My personal view of OpenBSD
I have nothing against OpenBSD in situations where it works well; we run it for firewalls and a few other narrow purposes which it does well at. But I have no love for it either and left to my own devices I probably wouldn't use it for anything. Certainly I can't imagine running OpenBSD on a personal machine.
Some of this is an extension of my pragmatic and technical views on FreeBSD versus Linux, with a bit of the cultural bad blood thrown in as well. Some of it is all of the sober, calm impacts of OpenBSD's culture, since I have good reasons not to run systems where I don't think I'm going to have very much fun trying to get support or help or report bugs. But that's the easy to write about and incomplete version.

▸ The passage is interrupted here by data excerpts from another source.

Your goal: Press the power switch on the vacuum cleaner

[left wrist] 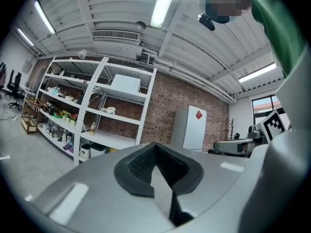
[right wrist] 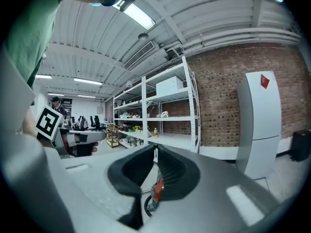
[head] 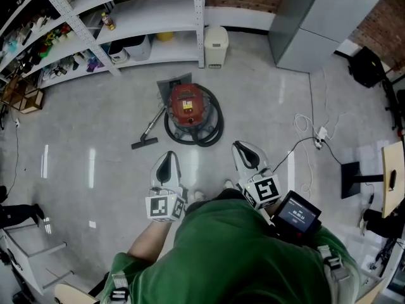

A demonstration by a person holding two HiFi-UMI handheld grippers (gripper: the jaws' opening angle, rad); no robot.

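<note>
The red vacuum cleaner point(head: 187, 103) stands on the grey floor ahead of me, its black hose point(head: 213, 126) coiled around it and the wand's nozzle point(head: 144, 143) lying to its left. My left gripper point(head: 167, 167) and right gripper point(head: 247, 154) hover side by side short of it, both pointing toward it, jaws together and holding nothing. In the left gripper view the left gripper point(left wrist: 154, 147) has its tips meeting, with shelves beyond. In the right gripper view a sliver of the red vacuum cleaner point(right wrist: 156, 188) shows below the closed tips of the right gripper point(right wrist: 156, 150).
A white shelving rack point(head: 145, 18) with small items lines the far wall, a white bin point(head: 216, 46) beside it. A grey cabinet point(head: 316, 18) stands at far right. A power strip point(head: 321, 133) with trailing cables and a black stand point(head: 354, 173) lie to the right.
</note>
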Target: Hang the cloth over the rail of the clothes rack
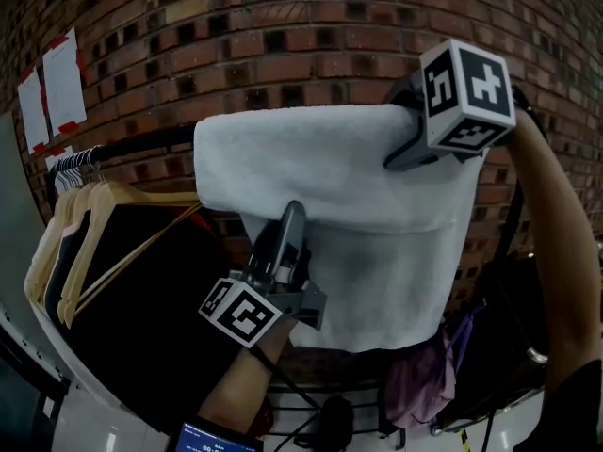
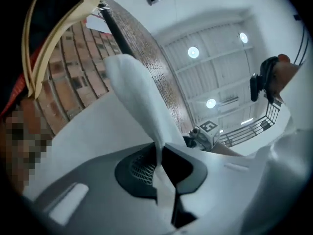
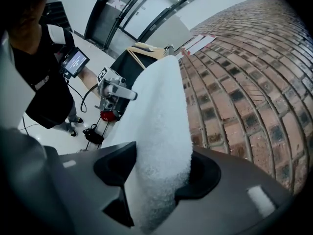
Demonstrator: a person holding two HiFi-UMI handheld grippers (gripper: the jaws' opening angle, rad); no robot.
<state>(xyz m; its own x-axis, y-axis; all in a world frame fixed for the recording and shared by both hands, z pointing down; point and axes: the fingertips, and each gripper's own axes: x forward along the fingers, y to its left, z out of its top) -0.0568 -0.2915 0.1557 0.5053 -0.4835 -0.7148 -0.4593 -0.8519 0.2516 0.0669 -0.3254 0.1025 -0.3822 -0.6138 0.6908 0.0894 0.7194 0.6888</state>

The core truth is that I don't want to associate myself with the OpenBSD culture that I described. I no longer want to be anywhere near a community that is abrasive in general and hostile to newcomers (either openly or simply by being 'clever'), one where people abusing each other on mailing lists is a perfectly okay event, and so on. My hands are not clean here, because I have been one of those clever people in the past (and part of the appreciative audience of such clever people, too). But looking back at that part of my past conduct now mostly makes me wince. Today, I try to be better and do better.
(I'm not entirely consistent, given that Linux has its own issues with this. But I feel that they are less pervasive because Linux is a much more split up system; there is no one group of people that is the entire main system the way there is with OpenBSD.)
Even if I never experienced or even saw the dark side of OpenBSD, I would know that it was there. And these days I simply don't want to hang around that sort of a place; it's not something that I find pleasant any more. And in turn that taints OpenBSD itself, because it is the heart of that culture.
PS: I don't know if what I hear about OpenBSD's culture is actually true (or if it's still true). That's why I've called it folklore. But if it isn't true, well, the OpenBSD people have a problem, because it is very pervasive folklore (and does historically clearly have some basis in fact) and I'm not sure people are going to easily believe that it's false.
(Not that I expect that the people in the OpenBSD community care about this issue or my views. Rather the contrary; it would be surprising if they were not perfectly fine with the current state of their community, and maybe rather enjoy it just the way it is.)